» What the task requires
Keep to one stretch of the data below, the lines from the one with "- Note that" up to and including the one with "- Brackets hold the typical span", and return that stretch exactly.

» Source data
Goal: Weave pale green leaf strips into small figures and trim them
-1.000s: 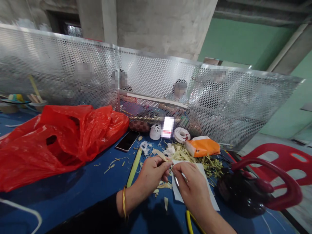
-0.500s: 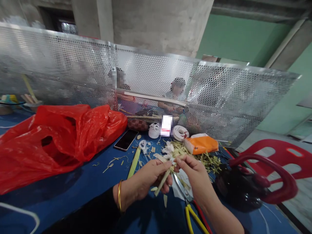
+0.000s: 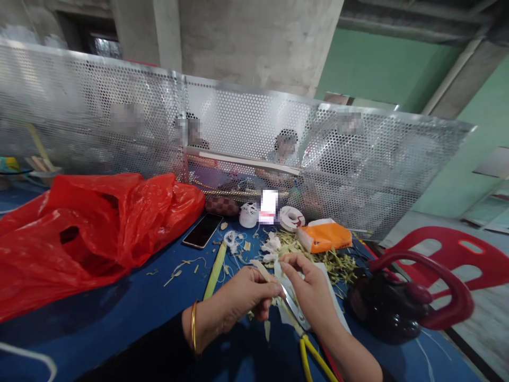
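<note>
"Where's the pale husk strip (image 3: 262, 271)?"
"Pinched in the left hand (image 3: 249, 292), beside the scissors (image 3: 296, 313). The right hand (image 3: 310, 284) curls, grip unclear."
"What crowds them?"
"Plant scraps (image 3: 339, 265) beyond, kettle (image 3: 385, 310) at right."

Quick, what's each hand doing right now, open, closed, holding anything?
Left hand: closed, pinching a pale strip.
Right hand: fingers curled; whether it grips anything cannot be told.
</note>
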A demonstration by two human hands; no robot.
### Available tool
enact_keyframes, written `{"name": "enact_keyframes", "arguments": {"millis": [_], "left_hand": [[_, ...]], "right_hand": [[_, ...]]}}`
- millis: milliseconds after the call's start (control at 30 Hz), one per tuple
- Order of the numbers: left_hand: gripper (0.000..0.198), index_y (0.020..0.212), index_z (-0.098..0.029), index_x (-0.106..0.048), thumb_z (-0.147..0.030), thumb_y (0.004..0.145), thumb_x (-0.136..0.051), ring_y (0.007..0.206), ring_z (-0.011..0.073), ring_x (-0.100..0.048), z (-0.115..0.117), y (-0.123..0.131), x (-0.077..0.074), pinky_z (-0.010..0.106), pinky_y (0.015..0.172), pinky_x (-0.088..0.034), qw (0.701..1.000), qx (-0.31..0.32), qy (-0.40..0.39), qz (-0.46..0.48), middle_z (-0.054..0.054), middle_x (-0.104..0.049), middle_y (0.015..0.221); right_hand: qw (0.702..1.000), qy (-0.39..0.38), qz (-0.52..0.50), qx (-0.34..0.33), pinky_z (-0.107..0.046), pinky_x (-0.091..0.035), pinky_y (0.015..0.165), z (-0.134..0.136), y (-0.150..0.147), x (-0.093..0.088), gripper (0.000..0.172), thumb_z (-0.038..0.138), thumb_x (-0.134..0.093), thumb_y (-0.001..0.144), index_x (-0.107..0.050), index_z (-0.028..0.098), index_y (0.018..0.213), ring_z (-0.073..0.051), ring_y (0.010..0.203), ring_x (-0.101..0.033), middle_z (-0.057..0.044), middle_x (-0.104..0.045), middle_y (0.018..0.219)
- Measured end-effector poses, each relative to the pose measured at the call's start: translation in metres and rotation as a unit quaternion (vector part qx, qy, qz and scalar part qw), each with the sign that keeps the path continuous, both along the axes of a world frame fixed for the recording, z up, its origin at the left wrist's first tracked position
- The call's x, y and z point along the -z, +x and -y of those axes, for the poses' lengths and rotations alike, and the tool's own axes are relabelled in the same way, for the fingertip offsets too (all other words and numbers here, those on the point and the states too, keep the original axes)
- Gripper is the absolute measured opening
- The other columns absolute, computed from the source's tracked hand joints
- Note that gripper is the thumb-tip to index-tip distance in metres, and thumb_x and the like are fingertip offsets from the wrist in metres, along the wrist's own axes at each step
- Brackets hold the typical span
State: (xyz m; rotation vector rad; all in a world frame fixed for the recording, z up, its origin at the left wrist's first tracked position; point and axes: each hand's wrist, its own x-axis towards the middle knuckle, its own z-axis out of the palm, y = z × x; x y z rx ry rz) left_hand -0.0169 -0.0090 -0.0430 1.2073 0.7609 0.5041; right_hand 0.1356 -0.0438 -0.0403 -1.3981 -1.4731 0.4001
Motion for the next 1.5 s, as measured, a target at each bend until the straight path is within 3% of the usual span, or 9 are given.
{"name": "enact_keyframes", "arguments": {"millis": [100, 233, 833, 967, 1100, 1167, 1267, 1367, 1500], "left_hand": [[0.021, 0.066, -0.015, -0.064, -0.035, 0.069, -0.067, 0.036, 0.0072, -0.046, 0.004, 0.002, 0.001, 0.019, 0.04, -0.035, 0.999, 0.002, 0.014, -0.047, -0.005, -0.052, 0.045], [0.025, 0.052, -0.017, -0.053, -0.03, 0.072, -0.061, 0.034, 0.007, -0.043, 0.008, 0.006, -0.002, 0.019, 0.038, -0.032, 0.995, -0.007, 0.057, -0.084, -0.006, -0.048, 0.041], [0.03, 0.036, -0.02, -0.044, -0.013, 0.064, -0.049, 0.031, 0.01, -0.042, 0.014, 0.007, -0.01, 0.022, 0.038, -0.034, 0.987, 0.02, 0.102, -0.124, -0.004, -0.04, 0.032], [0.028, 0.044, -0.017, -0.051, -0.022, 0.07, -0.059, 0.033, 0.0081, -0.041, 0.011, 0.007, -0.002, 0.02, 0.038, -0.032, 0.996, -0.001, 0.049, -0.069, -0.005, -0.044, 0.037], [0.037, 0.074, -0.014, -0.065, -0.049, 0.082, -0.057, 0.043, 0.0075, -0.051, -0.003, 0.002, 0.004, 0.017, 0.042, -0.035, 0.987, -0.076, -0.126, 0.061, -0.001, -0.058, 0.056], [0.039, 0.084, -0.012, -0.066, -0.05, 0.085, -0.054, 0.046, 0.008, -0.054, -0.013, -0.002, 0.004, 0.018, 0.043, -0.038, 0.968, -0.104, -0.199, 0.114, 0.0, -0.061, 0.062], [0.042, 0.088, -0.01, -0.065, -0.05, 0.087, -0.052, 0.049, 0.0101, -0.057, -0.022, -0.007, 0.004, 0.02, 0.045, -0.042, 0.957, -0.121, -0.226, 0.137, 0.003, -0.063, 0.064], [0.034, 0.089, -0.011, -0.066, -0.043, 0.079, -0.065, 0.05, 0.0091, -0.056, -0.02, -0.006, 0.004, 0.019, 0.047, -0.042, 0.967, -0.123, -0.177, 0.137, 0.001, -0.061, 0.063], [0.028, 0.079, -0.011, -0.066, -0.034, 0.067, -0.077, 0.045, 0.0071, -0.05, -0.014, 0.0, 0.005, 0.017, 0.043, -0.034, 0.979, -0.143, -0.076, 0.124, -0.003, -0.057, 0.055]], "right_hand": [[0.988, 0.087, 0.126, 0.013, -0.041, -0.042, 0.089, 0.001, 0.005, -0.005, 0.027, 0.027, -0.061, 0.083, -0.065, 0.021, 0.109, -0.026, 0.102, -0.058, -0.009, -0.065, 0.108], [0.978, 0.058, 0.184, -0.081, -0.036, -0.043, 0.081, 0.004, 0.0, -0.006, 0.004, 0.022, -0.066, 0.081, -0.069, 0.023, 0.083, -0.022, 0.085, -0.06, -0.003, -0.068, 0.084], [0.982, 0.112, 0.136, -0.066, -0.034, -0.041, 0.077, 0.01, -0.018, 0.003, 0.019, 0.014, -0.056, 0.085, -0.058, 0.021, 0.067, -0.017, 0.07, -0.057, 0.0, -0.062, 0.068], [0.986, 0.096, 0.112, -0.073, -0.035, -0.045, 0.082, 0.004, -0.012, 0.005, 0.016, 0.02, -0.055, 0.088, -0.067, 0.022, 0.078, -0.019, 0.08, -0.062, -0.003, -0.068, 0.079], [0.998, 0.067, 0.008, 0.019, -0.041, -0.046, 0.091, -0.007, 0.007, 0.006, 0.029, 0.033, -0.051, 0.09, -0.064, 0.02, 0.113, -0.025, 0.108, -0.06, -0.011, -0.067, 0.117], [0.997, 0.043, -0.028, 0.062, -0.043, -0.047, 0.089, -0.012, 0.015, 0.006, 0.033, 0.04, -0.052, 0.09, -0.066, 0.018, 0.109, -0.027, 0.104, -0.062, -0.012, -0.069, 0.113], [1.0, -0.016, -0.009, 0.013, -0.036, -0.049, 0.078, -0.015, 0.018, 0.005, 0.031, 0.044, -0.052, 0.089, -0.069, 0.018, 0.093, -0.026, 0.089, -0.065, -0.008, -0.073, 0.092], [0.995, -0.061, 0.044, -0.072, -0.029, -0.047, 0.068, -0.011, 0.011, 0.004, 0.025, 0.04, -0.054, 0.088, -0.068, 0.02, 0.082, -0.021, 0.076, -0.065, -0.002, -0.071, 0.077], [0.989, -0.054, 0.109, -0.08, -0.025, -0.041, 0.059, -0.003, 0.002, 0.005, 0.031, 0.036, -0.051, 0.089, -0.06, 0.02, 0.064, -0.017, 0.061, -0.056, 0.001, -0.061, 0.061]]}}
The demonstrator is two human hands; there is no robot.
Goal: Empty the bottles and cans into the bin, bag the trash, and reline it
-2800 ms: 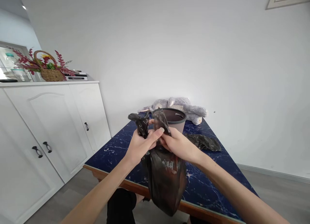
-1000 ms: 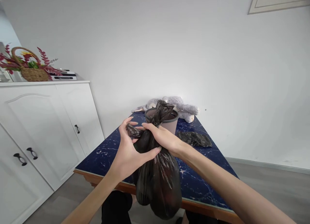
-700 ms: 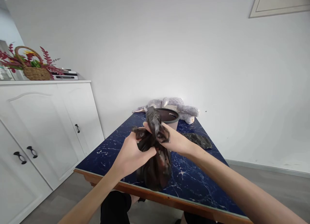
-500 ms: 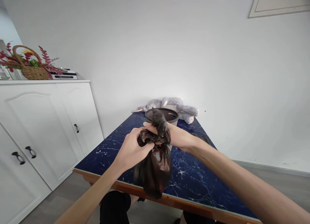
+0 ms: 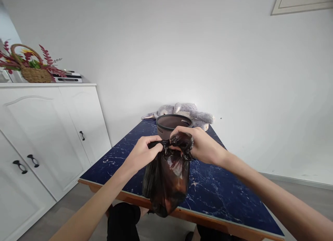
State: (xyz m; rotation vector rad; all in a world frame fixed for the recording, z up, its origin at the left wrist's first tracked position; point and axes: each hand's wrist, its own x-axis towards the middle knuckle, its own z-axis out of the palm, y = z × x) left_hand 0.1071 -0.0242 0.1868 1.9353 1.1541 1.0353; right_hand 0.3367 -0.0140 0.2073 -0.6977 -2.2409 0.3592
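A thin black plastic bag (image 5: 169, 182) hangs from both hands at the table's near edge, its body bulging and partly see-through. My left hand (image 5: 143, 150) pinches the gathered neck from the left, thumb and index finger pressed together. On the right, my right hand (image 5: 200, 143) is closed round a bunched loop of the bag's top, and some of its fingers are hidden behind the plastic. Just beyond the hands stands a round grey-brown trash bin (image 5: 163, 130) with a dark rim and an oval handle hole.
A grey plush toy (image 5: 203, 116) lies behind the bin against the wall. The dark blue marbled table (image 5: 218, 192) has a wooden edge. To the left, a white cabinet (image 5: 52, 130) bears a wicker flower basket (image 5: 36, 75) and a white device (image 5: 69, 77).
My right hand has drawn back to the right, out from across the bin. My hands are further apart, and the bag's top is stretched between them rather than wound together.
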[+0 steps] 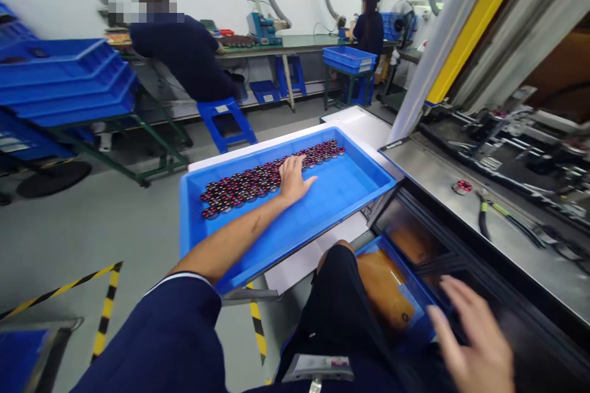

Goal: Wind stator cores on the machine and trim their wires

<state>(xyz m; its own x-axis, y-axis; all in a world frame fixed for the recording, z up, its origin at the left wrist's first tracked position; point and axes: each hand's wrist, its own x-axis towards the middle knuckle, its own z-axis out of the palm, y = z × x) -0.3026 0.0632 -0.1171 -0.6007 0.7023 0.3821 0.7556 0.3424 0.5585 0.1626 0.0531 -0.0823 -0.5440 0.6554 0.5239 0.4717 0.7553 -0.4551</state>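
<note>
A blue tray stands in front of me. Along its far side lie rows of small round parts, black with red segments, which look like motor stators. My left hand reaches into the tray, its fingertips over the right half of these rows and its thumb stretched out to the side. Nothing shows in its grasp, though the fingertips are partly hidden. Lower right, my right hand hangs in the air beside the machine, fingers apart, slightly blurred and holding nothing visible.
One similar red part and pliers lie on the metal machine bench at right. Below it sits a blue bin with brownish contents. Stacked blue trays stand at left. Two people work at the far bench.
</note>
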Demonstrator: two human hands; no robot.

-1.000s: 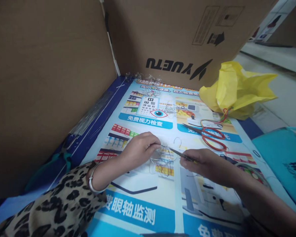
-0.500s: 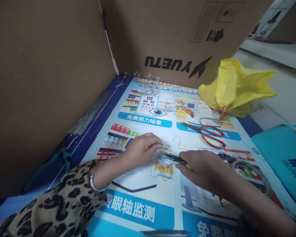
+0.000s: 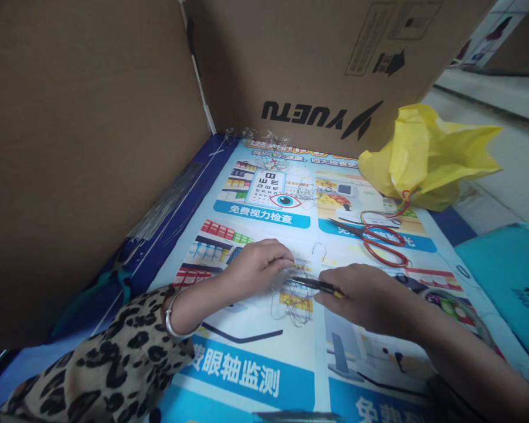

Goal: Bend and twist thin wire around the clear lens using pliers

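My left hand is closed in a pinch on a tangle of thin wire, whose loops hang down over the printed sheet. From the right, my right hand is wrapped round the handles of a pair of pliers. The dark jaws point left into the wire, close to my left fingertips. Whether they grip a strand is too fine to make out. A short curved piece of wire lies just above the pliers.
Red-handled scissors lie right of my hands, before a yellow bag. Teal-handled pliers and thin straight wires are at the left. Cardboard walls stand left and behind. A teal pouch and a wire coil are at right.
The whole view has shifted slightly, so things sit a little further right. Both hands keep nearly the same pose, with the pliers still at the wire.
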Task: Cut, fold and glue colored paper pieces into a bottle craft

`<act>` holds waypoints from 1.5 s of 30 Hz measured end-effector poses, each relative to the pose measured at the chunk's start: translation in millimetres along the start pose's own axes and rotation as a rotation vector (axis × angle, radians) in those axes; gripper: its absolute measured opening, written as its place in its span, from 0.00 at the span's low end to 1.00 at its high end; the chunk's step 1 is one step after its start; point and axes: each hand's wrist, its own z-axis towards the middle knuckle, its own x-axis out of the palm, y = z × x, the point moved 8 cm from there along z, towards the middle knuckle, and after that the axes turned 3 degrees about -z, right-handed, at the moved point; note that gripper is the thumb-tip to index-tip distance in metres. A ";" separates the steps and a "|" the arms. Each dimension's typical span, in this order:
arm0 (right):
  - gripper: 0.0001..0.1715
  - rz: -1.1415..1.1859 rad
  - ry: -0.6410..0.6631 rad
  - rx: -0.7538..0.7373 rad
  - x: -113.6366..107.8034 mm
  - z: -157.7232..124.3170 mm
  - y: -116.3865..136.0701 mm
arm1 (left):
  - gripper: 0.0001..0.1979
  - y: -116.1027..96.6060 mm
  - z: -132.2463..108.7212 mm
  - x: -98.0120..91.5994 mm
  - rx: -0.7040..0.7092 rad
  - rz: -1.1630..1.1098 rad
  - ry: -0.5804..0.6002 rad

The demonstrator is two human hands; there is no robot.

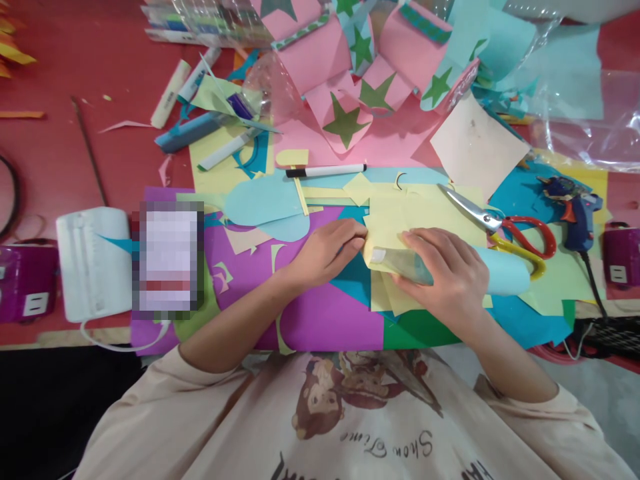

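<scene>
The scene is evenly and brightly lit; glare is seen on the clear plastic (595, 127) at the upper right, and a pixelated patch is left of centre

A rolled light-blue paper tube (500, 272) lies sideways on the bench, its narrow end wrapped in a pale yellow paper sheet (395, 223), which sits flat over purple and blue scraps.
</scene>
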 end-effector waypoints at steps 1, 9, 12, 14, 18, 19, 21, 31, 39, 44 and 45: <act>0.19 -0.003 -0.005 -0.003 0.1 0.1 0.4 | 0.17 0.8 0.0 0.3 -0.009 -0.017 0.003; 0.20 0.008 -0.027 -0.010 -3.6 0.3 -0.9 | 0.18 16.9 0.0 8.7 -0.232 -0.410 0.027; 0.22 0.014 -0.044 0.004 -6.7 0.0 -3.6 | 0.18 20.9 0.7 12.4 -0.289 -0.597 -0.003; 0.22 0.014 -0.050 0.013 -7.6 -0.1 -4.6 | 0.18 21.0 1.3 14.3 -0.299 -0.667 -0.009; 0.22 -0.001 -0.049 0.007 -6.5 -0.4 -3.1 | 0.19 17.5 1.4 9.3 -0.262 -0.547 -0.044; 0.22 -0.004 -0.050 0.004 -6.3 -0.6 -2.6 | 0.19 16.6 1.3 7.8 -0.251 -0.510 -0.055; 0.22 -0.006 -0.051 0.001 -6.2 -0.8 -2.0 | 0.20 17.0 1.2 7.4 -0.252 -0.511 -0.064; 0.23 0.019 -0.088 0.000 -12.2 -5.6 -1.4 | 0.20 38.3 -2.9 29.8 -0.467 -1.003 -0.044; 0.23 0.009 -0.087 -0.012 -10.6 -5.1 -0.8 | 0.19 30.8 -0.6 13.4 -0.390 -0.738 -0.079; 0.22 -0.028 -0.074 -0.018 -4.9 -5.7 -1.1 | 0.19 23.2 -0.4 4.1 -0.340 -0.480 -0.084; 0.21 -0.034 -0.073 -0.017 -4.2 -6.0 -1.2 | 0.19 23.0 -0.4 4.1 -0.341 -0.455 -0.076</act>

» Answer to this task
- Note that gripper is the thumb-tip to index-tip distance in metres, and thumb_x and the like are fingertip offsets from the wrist in metres, along the wrist's own axes at each step
- Brackets hold the typical span

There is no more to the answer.